For this exercise, repeat the listing below from its first line through the line containing "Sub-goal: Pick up", exactly as written.
##### Data extract
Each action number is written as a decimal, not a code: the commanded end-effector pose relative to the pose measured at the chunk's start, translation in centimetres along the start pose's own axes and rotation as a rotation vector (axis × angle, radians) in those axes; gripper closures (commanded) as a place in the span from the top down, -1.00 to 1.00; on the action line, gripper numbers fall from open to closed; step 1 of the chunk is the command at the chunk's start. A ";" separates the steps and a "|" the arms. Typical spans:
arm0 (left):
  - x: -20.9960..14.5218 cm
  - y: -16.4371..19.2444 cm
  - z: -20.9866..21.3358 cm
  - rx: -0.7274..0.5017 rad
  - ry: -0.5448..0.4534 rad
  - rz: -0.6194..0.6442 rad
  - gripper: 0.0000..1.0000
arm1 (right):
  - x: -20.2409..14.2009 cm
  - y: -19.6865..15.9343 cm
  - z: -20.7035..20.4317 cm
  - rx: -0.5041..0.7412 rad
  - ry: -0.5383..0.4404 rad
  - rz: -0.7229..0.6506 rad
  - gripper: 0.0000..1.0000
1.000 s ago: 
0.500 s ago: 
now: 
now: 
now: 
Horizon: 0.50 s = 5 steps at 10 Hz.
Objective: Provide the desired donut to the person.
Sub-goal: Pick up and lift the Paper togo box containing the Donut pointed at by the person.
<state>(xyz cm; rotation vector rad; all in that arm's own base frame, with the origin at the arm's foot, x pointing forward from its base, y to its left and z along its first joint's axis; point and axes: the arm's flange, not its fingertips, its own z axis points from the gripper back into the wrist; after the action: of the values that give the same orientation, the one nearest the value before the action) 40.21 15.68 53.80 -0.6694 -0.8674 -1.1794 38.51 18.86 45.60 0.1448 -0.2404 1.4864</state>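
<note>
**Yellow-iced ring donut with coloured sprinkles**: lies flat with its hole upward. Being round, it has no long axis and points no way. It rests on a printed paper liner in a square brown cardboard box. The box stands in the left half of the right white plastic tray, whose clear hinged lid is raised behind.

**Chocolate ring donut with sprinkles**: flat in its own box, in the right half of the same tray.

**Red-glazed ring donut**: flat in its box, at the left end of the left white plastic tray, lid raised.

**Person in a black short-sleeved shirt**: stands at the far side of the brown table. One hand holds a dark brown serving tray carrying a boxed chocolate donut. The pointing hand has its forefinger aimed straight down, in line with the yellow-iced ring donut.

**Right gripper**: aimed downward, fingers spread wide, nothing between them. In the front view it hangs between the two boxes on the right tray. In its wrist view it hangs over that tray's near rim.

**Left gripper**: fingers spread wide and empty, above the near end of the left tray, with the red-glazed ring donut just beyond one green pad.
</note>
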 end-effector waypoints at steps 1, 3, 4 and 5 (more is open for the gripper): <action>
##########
Result below
Each action number is written as a decimal, not a code: the commanded end-effector pose relative to the pose measured at the chunk's start, translation in centimetres along the start pose's own axes and rotation as a rotation vector (axis × angle, radians) in those axes; gripper closures (commanded) as a place in the span from the top down, -1.00 to 1.00; on the action line, gripper numbers fall from open to closed; step 1 of the chunk is the command at the chunk's start. A ";" separates the steps and a "|" the arms. Typical spans:
arm0 (left):
  - x: -20.9960..14.5218 cm
  - y: -16.4371..19.2444 cm
  - z: -20.9866..21.3358 cm
  - rx: -0.7274..0.5017 rad
  - ry: -0.5448..0.4534 rad
  - rz: -0.6194..0.6442 rad
  - gripper: 0.0000..1.0000
arm1 (right):
  - x: -20.2409..14.2009 cm
  - y: -19.6865..15.9343 cm
  - z: -20.7035..20.4317 cm
  - rx: -0.5041..0.7412 rad
  - ry: -0.5383..0.4404 rad
  - rz: -0.7229..0.6506 rad
  - gripper: 0.0000..1.0000
1.000 s ago: 
0.500 s ago: 
now: 
now: 
now: 
Horizon: 0.50 s = 5 steps at 10 Hz.
Objective: Provide the desired donut to the person.
Sub-goal: Pick up and lift the Paper togo box containing the Donut pointed at by the person.

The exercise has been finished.